What the exercise asks ▸
The full listing should be set down exactly as it reads.

+++

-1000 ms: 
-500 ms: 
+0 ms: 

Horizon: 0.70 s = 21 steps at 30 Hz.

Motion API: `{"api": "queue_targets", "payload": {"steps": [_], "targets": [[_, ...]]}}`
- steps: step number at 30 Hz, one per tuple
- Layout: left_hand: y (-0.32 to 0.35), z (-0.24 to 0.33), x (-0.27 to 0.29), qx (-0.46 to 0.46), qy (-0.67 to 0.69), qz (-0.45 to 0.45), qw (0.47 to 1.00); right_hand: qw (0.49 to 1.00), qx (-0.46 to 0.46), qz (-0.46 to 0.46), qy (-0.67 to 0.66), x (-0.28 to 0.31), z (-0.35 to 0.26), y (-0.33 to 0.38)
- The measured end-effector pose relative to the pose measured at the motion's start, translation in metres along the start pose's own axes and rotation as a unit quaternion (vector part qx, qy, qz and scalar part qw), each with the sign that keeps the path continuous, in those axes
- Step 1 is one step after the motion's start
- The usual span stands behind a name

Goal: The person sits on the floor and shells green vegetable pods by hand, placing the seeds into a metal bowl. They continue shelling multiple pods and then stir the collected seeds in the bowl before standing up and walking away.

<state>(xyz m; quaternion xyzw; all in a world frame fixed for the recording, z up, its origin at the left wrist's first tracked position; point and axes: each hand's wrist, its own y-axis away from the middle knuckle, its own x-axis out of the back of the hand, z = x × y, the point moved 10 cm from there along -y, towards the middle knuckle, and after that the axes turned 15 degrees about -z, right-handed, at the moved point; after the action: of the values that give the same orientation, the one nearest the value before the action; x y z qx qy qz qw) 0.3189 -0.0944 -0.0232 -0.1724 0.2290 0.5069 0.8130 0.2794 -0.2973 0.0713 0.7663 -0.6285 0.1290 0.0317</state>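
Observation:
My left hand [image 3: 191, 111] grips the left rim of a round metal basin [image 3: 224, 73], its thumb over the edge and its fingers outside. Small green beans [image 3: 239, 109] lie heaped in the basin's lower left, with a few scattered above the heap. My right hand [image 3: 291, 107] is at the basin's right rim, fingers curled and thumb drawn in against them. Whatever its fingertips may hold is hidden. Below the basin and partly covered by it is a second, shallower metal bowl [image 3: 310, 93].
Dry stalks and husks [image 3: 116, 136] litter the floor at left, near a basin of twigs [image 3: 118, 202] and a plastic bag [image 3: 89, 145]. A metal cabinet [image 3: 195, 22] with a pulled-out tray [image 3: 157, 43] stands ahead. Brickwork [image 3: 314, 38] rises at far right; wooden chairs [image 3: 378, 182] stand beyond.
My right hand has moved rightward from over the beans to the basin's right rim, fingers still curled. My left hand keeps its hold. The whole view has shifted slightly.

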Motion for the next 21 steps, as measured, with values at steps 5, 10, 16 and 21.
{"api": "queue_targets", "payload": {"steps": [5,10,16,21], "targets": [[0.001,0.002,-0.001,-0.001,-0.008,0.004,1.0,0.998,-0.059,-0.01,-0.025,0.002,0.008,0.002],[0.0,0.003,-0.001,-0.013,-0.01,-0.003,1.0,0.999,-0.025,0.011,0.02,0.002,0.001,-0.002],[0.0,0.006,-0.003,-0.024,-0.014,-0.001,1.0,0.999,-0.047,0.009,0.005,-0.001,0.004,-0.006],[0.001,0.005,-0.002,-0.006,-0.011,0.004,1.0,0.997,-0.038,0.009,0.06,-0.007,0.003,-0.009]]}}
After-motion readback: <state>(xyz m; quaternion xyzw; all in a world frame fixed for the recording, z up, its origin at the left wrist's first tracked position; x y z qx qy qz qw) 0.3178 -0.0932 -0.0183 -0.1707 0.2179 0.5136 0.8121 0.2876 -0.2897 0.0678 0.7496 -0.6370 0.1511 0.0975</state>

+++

Output for this exercise ▸
-1000 ms: 
-500 ms: 
+0 ms: 

Horizon: 0.70 s = 21 steps at 30 Hz.

Motion API: `{"api": "queue_targets", "payload": {"steps": [_], "targets": [[_, ...]]}}`
- steps: step number at 30 Hz, one per tuple
- Layout: left_hand: y (-0.32 to 0.35), z (-0.24 to 0.33), x (-0.27 to 0.29), qx (-0.46 to 0.46), qy (-0.67 to 0.69), qz (-0.45 to 0.45), qw (0.47 to 1.00); right_hand: qw (0.49 to 1.00), qx (-0.46 to 0.46), qz (-0.46 to 0.46), qy (-0.67 to 0.66), x (-0.28 to 0.31), z (-0.35 to 0.26), y (-0.33 to 0.38)
- The measured end-effector pose relative to the pose measured at the motion's start, translation in metres along the start pose's own axes and rotation as a unit quaternion (vector part qx, qy, qz and scalar part qw), each with the sign that keeps the path continuous, in those axes
- Step 1 is one step after the motion's start
- The usual span stands behind a name

Goal: The person sits on the floor and shells green vegetable pods by hand, placing the seeds into a metal bowl. They continue shelling multiple pods and then stir the collected seeds in the bowl before standing up and walking away.

<state>(xyz m; quaternion xyzw; all in a world frame fixed for the recording, z up, its origin at the left wrist's first tracked position; point and axes: each hand's wrist, its own y-axis away from the middle knuckle, its own x-axis out of the back of the hand, z = x × y, the point moved 10 cm from there along -y, towards the middle knuckle, and after that the axes turned 15 degrees about -z, right-handed, at the moved point; after the action: of the values that give the same orientation, the one nearest the value before the action; x y z qx qy qz qw) 0.3189 -0.0944 -0.0232 -0.1724 0.2290 0.5069 0.8130 0.2794 -0.2973 0.0713 0.7663 -0.6285 0.1290 0.0317</state>
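Observation:
My left hand [image 3: 191, 111] grips the left rim of a round metal basin [image 3: 224, 73], its thumb over the edge and its fingers outside. Small green beans [image 3: 239, 109] lie heaped in the basin's lower left, with a few scattered above the heap. My right hand [image 3: 291, 107] is at the basin's right rim, fingers curled and thumb drawn in against them. Whatever its fingertips may hold is hidden. Below the basin and partly covered by it is a second, shallower metal bowl [image 3: 310, 93].
Dry stalks and husks [image 3: 116, 136] litter the floor at left, near a basin of twigs [image 3: 118, 202] and a plastic bag [image 3: 89, 145]. A metal cabinet [image 3: 195, 22] with a pulled-out tray [image 3: 157, 43] stands ahead. Brickwork [image 3: 314, 38] rises at far right; wooden chairs [image 3: 378, 182] stand beyond.
My right hand has moved rightward from over the beans to the basin's right rim, fingers still curled. My left hand keeps its hold. The whole view has shifted slightly.
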
Motion for the next 21 steps, as measured, with values at steps 5, 10, 16 and 21.
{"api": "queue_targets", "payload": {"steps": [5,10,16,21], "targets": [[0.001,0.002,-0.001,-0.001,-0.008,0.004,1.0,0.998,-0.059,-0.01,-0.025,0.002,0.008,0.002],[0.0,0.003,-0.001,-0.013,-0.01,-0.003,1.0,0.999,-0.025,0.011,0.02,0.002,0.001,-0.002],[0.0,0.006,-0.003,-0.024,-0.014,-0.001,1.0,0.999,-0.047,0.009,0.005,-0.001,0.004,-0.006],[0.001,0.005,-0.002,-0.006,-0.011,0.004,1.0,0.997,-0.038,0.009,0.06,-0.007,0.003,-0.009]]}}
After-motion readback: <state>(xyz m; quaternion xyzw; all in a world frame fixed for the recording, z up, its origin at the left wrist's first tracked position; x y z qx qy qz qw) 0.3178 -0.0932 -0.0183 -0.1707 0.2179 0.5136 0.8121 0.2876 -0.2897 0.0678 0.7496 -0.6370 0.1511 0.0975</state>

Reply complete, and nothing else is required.